Ian Charleson Hedge | |
---|---|
Born | 1928 |
Residence | Scottish |
Nationality | British |
Known for |
Taxonomy Ecology Botany |
Scientific career | |
Fields |
Botany Biology Zoology |
Author abbrev. (botany) | Hedge |
Ian Charleson Hedge is a Scottish botanist at the Royal Botanic Gardens in Edinburgh. Ian Hedge made important contributions to the flora of Iran and the flora of Iraq and is a recognised authority on the flora of south-west Asia. He has named more than 300 new plant species.
Hedge spent seven months collecting in Turkey in 1957 with Peter Davis. Together they gathered more than 6,000 specimens. Then he spent 3 months in Afghanistan with (a Norwegian botanist) Per Wendelbo, they made significant collections to the Garden Herbarium in 1962 in the north and north-east of the country and then he returned in 1969 with Wendelbo and Lars Ekberg. They were one of the first botanists to explore the area.
He described Salvia buchananii in the Botanical Magazine in 1963.
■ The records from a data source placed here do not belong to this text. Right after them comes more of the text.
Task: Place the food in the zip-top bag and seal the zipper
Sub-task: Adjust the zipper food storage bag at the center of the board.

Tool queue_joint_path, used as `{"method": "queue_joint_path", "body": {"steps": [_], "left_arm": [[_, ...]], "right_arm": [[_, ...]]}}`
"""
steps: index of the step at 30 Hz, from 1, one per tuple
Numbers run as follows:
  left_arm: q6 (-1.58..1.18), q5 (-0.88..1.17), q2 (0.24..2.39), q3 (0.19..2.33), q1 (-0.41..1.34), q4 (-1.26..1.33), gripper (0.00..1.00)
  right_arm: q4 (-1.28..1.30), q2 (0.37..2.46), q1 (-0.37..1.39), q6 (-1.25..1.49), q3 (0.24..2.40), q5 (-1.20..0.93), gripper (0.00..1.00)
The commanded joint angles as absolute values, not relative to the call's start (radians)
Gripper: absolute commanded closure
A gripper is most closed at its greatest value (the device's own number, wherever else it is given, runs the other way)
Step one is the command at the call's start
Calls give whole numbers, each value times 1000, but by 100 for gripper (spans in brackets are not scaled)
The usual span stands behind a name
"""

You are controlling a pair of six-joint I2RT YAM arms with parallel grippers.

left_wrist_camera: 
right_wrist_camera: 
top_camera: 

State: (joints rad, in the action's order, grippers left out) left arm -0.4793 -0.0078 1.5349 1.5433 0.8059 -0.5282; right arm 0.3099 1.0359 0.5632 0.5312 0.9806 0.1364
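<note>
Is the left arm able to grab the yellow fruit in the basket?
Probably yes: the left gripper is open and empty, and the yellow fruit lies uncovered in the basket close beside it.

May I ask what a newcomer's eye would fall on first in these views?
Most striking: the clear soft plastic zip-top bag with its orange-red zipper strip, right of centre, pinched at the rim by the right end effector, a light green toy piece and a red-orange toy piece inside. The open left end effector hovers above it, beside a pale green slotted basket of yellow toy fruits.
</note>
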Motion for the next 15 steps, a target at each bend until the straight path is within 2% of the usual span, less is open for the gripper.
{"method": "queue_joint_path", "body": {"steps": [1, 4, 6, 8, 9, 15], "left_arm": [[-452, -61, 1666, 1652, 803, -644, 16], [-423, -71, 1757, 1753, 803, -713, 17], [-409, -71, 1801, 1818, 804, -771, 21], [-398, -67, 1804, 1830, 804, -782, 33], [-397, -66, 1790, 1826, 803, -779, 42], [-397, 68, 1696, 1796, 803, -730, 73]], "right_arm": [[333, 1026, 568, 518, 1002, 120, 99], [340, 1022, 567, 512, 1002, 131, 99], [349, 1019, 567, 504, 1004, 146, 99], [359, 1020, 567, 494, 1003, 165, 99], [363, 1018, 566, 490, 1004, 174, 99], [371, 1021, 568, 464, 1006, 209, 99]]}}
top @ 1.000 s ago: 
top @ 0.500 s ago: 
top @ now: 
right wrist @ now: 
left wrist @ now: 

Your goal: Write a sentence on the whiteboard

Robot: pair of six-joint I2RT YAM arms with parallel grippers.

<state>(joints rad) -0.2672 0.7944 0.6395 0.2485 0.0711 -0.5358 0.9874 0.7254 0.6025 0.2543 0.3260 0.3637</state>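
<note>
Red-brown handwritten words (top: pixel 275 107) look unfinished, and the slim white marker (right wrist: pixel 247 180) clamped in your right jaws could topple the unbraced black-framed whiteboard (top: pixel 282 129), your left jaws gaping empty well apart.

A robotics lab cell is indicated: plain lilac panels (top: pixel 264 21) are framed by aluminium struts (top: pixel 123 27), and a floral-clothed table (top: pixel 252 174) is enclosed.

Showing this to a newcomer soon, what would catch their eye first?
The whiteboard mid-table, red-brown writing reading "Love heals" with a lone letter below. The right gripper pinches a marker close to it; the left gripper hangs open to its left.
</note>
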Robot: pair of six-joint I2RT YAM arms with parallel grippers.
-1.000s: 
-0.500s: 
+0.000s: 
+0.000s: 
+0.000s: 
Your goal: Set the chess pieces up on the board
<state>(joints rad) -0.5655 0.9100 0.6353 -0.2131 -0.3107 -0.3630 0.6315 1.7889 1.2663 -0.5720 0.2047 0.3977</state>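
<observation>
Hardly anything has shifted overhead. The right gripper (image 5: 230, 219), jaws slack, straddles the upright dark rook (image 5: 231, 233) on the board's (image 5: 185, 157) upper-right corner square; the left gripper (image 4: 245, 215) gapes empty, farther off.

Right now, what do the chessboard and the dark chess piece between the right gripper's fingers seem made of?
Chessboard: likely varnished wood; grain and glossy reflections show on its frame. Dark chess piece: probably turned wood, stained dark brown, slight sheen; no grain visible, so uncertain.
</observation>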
In 1982, he published a book about Salvia's, which recognised up to 86 species.
By 1988, he was the curator of the Botanical Garden Herbarium.
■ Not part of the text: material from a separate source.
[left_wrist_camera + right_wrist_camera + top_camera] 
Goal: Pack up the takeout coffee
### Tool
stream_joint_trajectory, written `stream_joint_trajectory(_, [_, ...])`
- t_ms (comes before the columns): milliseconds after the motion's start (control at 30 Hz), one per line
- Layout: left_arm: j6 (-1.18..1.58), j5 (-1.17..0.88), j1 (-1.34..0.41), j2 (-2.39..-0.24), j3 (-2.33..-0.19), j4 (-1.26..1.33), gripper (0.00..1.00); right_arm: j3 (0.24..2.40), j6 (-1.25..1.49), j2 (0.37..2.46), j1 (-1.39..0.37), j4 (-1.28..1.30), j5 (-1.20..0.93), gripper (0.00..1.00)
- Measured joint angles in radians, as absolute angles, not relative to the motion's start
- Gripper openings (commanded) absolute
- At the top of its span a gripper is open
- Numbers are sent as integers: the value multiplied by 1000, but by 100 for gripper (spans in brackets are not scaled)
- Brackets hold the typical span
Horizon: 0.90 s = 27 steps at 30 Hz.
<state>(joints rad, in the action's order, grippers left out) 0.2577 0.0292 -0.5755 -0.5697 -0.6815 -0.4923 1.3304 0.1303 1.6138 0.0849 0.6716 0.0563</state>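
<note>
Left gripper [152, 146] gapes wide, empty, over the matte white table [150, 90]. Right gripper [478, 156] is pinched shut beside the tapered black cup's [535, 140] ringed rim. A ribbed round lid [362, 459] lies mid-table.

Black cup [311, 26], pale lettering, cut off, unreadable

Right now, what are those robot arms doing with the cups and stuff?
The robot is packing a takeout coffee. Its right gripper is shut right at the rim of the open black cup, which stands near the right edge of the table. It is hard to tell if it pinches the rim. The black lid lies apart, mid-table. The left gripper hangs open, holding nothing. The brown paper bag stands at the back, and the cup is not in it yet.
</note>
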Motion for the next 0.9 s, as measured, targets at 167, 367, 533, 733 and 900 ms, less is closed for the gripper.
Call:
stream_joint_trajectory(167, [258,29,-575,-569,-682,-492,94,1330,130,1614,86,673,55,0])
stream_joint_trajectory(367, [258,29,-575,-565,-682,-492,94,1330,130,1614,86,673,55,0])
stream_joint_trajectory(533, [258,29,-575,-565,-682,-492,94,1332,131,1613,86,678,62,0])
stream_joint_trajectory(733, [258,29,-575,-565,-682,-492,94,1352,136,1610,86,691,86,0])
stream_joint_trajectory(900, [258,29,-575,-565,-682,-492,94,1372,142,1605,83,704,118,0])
He collected in Portugal in the 1990s with Fatima Sales. They then published 'Jasione L. taxonomy and phylogeny' in 2002. Also 'Three perplexing names of species of Campanula L.' and 'The taxonomy and conservation of Campanula primulifolia (Campanulaceae), a critically endangered species in the Iberian Peninsula' in 2010 (with Anna Trias-Blasi, Eddie, William M.M. and Michel Möller).
He contributed to 'The Davis Festschrift' (edited by Kit Tan) on Peter Hadland Davis's 70th birthday and his own 60th Birthday in 1989.
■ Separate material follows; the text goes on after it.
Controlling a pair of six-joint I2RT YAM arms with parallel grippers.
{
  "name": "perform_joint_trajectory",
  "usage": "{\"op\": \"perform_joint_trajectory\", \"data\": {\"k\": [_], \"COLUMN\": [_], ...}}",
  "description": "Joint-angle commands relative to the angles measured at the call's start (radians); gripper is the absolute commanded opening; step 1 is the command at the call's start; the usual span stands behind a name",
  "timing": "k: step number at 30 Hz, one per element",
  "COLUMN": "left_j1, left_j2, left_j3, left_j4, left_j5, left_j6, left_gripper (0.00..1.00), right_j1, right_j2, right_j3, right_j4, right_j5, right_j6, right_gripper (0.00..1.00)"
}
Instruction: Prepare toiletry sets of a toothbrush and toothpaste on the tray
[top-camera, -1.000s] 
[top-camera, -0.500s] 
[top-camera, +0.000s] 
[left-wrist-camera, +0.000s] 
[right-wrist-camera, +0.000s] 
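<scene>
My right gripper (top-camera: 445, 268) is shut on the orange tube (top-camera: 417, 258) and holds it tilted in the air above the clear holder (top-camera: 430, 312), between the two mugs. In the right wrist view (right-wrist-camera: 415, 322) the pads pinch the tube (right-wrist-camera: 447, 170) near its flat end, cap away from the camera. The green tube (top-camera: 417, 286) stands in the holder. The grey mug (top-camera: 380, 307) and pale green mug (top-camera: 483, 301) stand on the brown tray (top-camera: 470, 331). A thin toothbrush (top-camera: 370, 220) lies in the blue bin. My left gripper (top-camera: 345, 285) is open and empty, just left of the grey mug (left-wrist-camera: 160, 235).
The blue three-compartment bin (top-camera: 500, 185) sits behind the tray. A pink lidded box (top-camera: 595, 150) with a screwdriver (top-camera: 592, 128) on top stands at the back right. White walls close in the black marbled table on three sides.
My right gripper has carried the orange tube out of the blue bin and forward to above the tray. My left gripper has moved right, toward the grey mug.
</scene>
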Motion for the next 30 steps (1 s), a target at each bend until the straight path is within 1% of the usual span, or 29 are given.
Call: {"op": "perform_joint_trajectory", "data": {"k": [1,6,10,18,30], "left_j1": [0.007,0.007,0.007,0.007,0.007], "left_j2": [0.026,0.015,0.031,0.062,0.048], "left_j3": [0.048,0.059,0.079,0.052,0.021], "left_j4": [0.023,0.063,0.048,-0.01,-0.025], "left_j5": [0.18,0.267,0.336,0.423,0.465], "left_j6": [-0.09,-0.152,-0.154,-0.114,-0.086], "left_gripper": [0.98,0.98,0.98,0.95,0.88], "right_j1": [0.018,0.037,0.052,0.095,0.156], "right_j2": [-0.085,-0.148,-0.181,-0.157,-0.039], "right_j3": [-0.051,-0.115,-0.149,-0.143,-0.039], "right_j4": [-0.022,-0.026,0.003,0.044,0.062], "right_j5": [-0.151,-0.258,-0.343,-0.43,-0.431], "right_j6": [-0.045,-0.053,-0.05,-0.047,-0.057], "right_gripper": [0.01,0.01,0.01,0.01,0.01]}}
He is mentioned in Mabberley's Plant-book of 2003. and his 'The Plant-book: A Portable Dictionary of the Vascular Plants' (in 1990).
In 2010, with other members of the Royal Botanical Garden, he identified various plant specimens for Mark Price's book 'Animal Re-introductions: The Arabian Oryx in Oman'.
On 31 January 2012, he appealed (on behalf of the Royal Botanic Garden) via the BBC to the Pakistani government to release more than 4,000 copies of a botany text book destined for Afghanistan schools and environmental groups. The 10 tonnes of books had been held at customs in Karachi for the past year. It is the 'Field Guide Afghanistan Flora and Vegetation', written by Ian and Siegmar-Walter Breckle in 2010.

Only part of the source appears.